Work request »
Go through the material and set down every line without alteration.
[[ Input data, beginning ]]
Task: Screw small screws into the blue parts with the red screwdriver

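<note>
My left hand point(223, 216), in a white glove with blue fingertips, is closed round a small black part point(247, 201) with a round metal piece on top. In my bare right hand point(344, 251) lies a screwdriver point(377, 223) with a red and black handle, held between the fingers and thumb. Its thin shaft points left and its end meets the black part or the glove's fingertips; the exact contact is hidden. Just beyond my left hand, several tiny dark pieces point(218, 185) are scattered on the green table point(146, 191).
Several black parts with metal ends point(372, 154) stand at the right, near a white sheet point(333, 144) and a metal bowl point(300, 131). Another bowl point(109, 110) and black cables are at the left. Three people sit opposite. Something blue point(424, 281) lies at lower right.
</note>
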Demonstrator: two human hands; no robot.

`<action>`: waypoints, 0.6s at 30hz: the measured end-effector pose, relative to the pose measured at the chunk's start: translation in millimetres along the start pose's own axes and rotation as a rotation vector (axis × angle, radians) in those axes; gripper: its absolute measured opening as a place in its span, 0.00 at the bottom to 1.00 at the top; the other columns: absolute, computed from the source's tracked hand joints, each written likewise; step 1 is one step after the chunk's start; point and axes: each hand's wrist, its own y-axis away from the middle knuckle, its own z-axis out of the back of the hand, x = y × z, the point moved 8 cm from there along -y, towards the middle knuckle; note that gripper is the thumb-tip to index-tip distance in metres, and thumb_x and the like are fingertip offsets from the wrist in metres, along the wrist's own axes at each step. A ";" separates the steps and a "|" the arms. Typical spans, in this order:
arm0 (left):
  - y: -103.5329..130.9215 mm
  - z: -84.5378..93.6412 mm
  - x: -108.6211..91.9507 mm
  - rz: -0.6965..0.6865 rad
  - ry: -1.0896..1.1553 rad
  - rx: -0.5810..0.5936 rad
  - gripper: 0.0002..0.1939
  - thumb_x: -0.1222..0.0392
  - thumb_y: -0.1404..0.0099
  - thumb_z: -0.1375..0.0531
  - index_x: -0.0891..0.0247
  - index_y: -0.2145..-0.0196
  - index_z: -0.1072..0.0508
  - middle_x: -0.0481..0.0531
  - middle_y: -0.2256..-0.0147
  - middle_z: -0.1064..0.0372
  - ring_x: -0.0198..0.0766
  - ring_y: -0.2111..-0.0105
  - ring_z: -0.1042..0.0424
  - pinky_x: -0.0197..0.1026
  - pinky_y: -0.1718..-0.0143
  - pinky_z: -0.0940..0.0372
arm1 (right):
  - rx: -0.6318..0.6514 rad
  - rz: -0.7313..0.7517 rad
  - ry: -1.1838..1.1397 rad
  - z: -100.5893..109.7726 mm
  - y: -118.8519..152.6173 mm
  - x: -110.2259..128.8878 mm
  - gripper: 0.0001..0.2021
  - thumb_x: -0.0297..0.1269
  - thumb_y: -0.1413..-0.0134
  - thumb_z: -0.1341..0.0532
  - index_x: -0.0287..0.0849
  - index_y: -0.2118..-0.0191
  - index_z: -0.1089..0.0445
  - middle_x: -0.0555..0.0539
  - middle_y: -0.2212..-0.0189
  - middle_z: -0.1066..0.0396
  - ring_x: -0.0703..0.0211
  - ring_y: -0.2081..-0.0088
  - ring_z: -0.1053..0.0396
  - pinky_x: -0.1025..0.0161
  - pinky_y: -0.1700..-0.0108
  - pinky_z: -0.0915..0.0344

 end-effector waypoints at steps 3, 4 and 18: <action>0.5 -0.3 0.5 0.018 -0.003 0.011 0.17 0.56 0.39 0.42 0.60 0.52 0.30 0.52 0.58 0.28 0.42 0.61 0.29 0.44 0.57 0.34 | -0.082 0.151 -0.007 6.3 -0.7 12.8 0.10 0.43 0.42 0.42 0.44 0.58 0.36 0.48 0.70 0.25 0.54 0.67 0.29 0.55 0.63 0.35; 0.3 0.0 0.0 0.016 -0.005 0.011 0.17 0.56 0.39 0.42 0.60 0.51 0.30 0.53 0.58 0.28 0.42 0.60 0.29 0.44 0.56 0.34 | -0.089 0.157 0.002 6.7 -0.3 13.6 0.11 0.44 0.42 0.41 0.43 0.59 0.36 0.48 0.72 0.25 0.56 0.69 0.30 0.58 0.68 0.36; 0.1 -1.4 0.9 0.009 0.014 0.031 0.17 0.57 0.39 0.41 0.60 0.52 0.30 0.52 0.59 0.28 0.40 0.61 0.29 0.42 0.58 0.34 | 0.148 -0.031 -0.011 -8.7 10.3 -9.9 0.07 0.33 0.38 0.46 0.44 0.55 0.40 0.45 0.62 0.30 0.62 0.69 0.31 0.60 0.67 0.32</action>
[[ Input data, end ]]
Reply »
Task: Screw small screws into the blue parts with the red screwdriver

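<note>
My left hand point(223, 216), in a white glove with blue fingertips, is closed round a small black part point(247, 201) with a round metal piece on top. In my bare right hand point(344, 251) lies a screwdriver point(377, 223) with a red and black handle, held between the fingers and thumb. Its thin shaft points left and its end meets the black part or the glove's fingertips; the exact contact is hidden. Just beyond my left hand, several tiny dark pieces point(218, 185) are scattered on the green table point(146, 191).
Several black parts with metal ends point(372, 154) stand at the right, near a white sheet point(333, 144) and a metal bowl point(300, 131). Another bowl point(109, 110) and black cables are at the left. Three people sit opposite. Something blue point(424, 281) lies at lower right.
</note>
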Demonstrator: two human hands; no robot.

`<action>`: waypoints, 0.6s at 30hz: the measured end-effector pose, relative to the pose measured at the chunk's start: translation in millimetres along the start pose's own axes and rotation as a rotation vector (axis × angle, radians) in those axes; gripper: its absolute measured opening as a place in its span, 0.00 at the bottom to 1.00 at the top; the other columns: absolute, computed from the source's tracked hand joints, each written likewise; step 1 is one step after the chunk's start; point and axes: each hand's wrist, its own y-axis away from the middle knuckle, its own z-axis out of the back of the hand, x = y × z, the point moved 8 cm from there along -y, towards the middle knuckle; note that gripper is the thumb-tip to index-tip distance in metres, and thumb_x and the like are fingertip offsets from the wrist in metres, along the wrist's own axes at each step. A ";" separates the steps and a "|" the arms. Typical spans, in this order:
arm0 (left):
  - y: -103.5329..130.9215 mm
  - z: -84.5378..93.6412 mm
  - x: -108.6211..91.9507 mm
  - rz: -0.6965..0.6865 rad
  - ry: -1.0896..1.1553 rad
  - rx: -0.5810..0.5936 rad
  - gripper: 0.0002..0.1939
  - thumb_x: -0.1222..0.0392
  - thumb_y: -0.1404..0.0099
  - thumb_z: -0.1375..0.0531
  - index_x: -0.0891..0.0247
  - index_y: -0.2145..-0.0196
  - index_z: -0.1072..0.0508
  - middle_x: -0.0481..0.0531
  - middle_y: -0.2256..-0.0147
  - middle_z: -0.1064..0.0372
  - ring_x: -0.0198..0.0766
  - ring_y: -0.2111..-0.0105
  - ring_z: -0.1042..0.0424
  - pinky_x: -0.0197..0.1026
  - pinky_y: -0.1718..-0.0143
  - pinky_z: -0.0940..0.0372
arm1 (right):
  - rx: -0.6318..0.6514 rad
  - rz: -0.7313..0.7517 rad
  - ry: -1.1838..1.1397 rad
  - z: -100.5893..109.7726 mm
  - y: -118.8519..152.6173 mm
  - x: -110.2259..128.8878 mm
  - gripper: 0.0001..0.2021
  - thumb_x: -0.0297..0.1269
  - thumb_y: -0.1413..-0.0134
  - thumb_z: -0.1341..0.0532
  - index_x: -0.0287..0.0849
  - index_y: -0.2118..-0.0191
  - index_z: -0.1089..0.0445
  - middle_x: -0.0555..0.0539
  - middle_y: -0.2212..-0.0189
  - middle_z: -0.1066..0.0396
  - ring_x: -0.0703..0.0211
  - ring_y: -0.2081..-0.0088
  - ring_z: -0.1053..0.0396
  - pinky_x: -0.1025..0.0161
  - pinky_y: -0.1700..-0.0108
  - pinky_z: -0.0915..0.0344

 end-effector waypoints at steps 3, 4 and 18: <action>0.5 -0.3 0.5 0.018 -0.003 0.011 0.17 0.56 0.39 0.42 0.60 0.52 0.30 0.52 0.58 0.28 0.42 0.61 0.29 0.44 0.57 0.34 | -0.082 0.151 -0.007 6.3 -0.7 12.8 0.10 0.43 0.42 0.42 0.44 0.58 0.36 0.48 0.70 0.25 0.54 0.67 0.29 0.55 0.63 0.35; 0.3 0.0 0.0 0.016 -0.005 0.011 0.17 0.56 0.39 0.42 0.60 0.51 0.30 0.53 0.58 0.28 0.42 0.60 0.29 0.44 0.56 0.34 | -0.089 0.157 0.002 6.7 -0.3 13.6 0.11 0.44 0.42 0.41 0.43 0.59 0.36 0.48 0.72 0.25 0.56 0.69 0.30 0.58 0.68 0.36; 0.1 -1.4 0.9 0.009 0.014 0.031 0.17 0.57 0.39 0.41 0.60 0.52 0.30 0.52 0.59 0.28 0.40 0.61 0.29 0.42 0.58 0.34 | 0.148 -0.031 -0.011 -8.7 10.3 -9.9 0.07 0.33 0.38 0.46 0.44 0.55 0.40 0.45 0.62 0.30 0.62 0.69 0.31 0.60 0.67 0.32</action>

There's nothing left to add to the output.